Published by Pegasus
Publication date: October 19th 2012
Genres: Fiction, Historical
The last time we saw the troublesome Miss Lydia Bennet, she was smirking triumphantly at her sisters while being driven away by her new husband, the bounder Mr. Wickham. Now she has resurfaced, a widow at the ripe old age of nineteen, and while she mourns her husband’s passing (not really) she’s ready to go after the life she feels she deserves. And so begins the romp that is The Bad Miss Bennet by Jean Burnett.
“If only I could be indifferent to the slings and arrows of outrageous fortune. I have observed that those who care least for the outcome, whether in love, in cards or in life itself, are the most successful.”

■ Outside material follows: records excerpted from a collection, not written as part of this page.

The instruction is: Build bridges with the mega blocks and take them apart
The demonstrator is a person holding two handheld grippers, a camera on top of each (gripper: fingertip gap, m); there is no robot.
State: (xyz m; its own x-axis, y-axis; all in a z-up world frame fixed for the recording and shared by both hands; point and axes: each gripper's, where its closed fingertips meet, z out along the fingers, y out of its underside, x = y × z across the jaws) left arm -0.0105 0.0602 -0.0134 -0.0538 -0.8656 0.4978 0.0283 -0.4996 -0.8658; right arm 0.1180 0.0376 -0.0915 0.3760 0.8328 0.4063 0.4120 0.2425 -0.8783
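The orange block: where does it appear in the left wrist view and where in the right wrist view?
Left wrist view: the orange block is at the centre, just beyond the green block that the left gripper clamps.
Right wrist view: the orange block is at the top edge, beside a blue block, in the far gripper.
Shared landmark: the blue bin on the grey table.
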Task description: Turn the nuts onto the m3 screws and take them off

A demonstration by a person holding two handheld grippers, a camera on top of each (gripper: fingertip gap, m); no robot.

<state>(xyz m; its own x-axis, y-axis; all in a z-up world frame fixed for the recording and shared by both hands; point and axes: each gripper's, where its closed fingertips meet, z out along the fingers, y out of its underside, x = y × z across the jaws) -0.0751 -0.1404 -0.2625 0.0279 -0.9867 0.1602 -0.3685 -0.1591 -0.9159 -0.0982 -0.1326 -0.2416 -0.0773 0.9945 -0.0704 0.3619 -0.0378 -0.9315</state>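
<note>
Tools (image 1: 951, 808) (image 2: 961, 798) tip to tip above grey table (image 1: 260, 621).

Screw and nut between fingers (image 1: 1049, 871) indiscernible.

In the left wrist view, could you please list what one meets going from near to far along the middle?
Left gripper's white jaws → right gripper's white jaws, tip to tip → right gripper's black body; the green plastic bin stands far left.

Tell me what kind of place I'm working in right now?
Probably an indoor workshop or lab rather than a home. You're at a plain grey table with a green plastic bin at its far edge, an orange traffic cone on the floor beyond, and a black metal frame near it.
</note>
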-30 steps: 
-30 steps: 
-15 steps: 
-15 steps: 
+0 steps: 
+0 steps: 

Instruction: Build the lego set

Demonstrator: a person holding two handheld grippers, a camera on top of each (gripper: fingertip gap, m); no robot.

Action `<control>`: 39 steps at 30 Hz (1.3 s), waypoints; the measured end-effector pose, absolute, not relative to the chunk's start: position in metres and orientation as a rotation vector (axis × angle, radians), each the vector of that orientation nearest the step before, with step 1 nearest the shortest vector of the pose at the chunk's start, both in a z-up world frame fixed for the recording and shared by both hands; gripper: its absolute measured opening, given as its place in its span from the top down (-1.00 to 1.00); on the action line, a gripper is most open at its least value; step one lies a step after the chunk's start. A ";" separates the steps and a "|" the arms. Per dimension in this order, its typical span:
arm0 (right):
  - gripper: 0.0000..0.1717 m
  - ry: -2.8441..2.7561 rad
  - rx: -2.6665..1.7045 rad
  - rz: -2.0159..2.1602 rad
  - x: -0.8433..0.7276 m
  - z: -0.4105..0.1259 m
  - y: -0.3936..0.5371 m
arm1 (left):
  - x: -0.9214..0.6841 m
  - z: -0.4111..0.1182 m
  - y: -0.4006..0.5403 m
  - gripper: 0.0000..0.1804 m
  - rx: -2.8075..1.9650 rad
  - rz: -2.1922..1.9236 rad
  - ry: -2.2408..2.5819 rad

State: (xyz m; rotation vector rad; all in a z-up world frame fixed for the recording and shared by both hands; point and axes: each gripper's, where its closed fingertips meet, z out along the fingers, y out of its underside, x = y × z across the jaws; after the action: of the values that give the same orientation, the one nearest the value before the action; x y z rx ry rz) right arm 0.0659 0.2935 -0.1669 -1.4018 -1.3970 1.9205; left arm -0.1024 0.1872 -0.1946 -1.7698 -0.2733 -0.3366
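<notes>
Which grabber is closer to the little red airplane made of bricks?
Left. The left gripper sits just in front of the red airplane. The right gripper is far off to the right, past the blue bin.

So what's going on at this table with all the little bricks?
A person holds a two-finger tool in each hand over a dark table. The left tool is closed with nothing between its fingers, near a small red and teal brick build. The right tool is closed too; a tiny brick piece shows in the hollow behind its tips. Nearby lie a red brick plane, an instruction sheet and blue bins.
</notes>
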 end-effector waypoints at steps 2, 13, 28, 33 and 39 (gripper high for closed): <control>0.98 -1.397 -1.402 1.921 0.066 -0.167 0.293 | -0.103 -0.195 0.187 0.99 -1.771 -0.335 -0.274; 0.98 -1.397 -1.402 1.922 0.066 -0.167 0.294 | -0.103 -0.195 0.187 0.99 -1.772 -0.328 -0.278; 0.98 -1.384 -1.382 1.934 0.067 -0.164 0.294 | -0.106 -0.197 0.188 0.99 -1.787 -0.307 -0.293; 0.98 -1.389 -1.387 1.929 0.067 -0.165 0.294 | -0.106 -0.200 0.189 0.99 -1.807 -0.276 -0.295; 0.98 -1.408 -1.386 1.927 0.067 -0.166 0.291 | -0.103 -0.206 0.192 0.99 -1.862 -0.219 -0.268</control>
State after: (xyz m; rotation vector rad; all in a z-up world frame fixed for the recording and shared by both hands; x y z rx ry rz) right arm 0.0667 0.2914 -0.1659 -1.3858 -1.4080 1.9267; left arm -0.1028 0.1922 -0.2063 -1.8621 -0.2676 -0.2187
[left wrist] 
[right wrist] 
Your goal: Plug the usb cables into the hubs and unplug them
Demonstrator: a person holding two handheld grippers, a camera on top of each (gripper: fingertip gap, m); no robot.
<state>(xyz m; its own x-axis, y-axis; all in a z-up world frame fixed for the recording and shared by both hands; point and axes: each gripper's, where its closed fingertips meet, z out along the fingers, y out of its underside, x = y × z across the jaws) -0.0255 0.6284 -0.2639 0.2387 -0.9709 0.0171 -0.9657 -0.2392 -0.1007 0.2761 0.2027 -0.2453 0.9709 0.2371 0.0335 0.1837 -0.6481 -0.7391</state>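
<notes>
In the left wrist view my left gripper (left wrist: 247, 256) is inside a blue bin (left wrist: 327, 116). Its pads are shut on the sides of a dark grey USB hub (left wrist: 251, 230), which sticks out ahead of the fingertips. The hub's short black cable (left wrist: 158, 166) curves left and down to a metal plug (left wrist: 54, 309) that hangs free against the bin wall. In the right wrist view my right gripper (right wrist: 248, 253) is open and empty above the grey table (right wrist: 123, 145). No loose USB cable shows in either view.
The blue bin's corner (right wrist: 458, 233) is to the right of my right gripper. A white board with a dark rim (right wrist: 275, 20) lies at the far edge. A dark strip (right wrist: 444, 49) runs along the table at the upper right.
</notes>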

Lydia stays with her sister and the formidable Mr. Darcy long enough to wheedle a monthly stipend out of Darcy so she can go stay with suitable friends in London. Friends who organize the type of parties Lydia feels will get her back on her feet, namely, gambling. The dear Mr. Wickham was kind enough to impart his card cheating skills to his wife before his ignominious death and she hopes she can win enough to get to Paris and marry an aristocrat. Unfortunately, bad luck plagues Lydia and despite her best efforts she ends up consorting with a banker who is only wealthy because he is defrauding his clients and a highwayman, who, while he excites her passion, blackmails her into stealing a royal necklace. But despite her lack of success Lydia is indefatigable in pursuit of her goals. When Darcy discovers that neither her friends nor her own actions are suitable he consigns her to the dreary environs of Bath to be an elderly woman’s companion. Little does he know that even there, Lydia, with her wiles and sunny nature, will be able to turn a bleak situation into an opportunity.
The Bad Miss Bennet is the antidote for stressful times—relaxing reading that will keep one amused without taxing the brain with too much introspection or extraneous detail. Burnett’s prose is clear and witty and the characters, their antics, and the swiftly moving plot will keep the reader amused and reading. A light-hearted delight.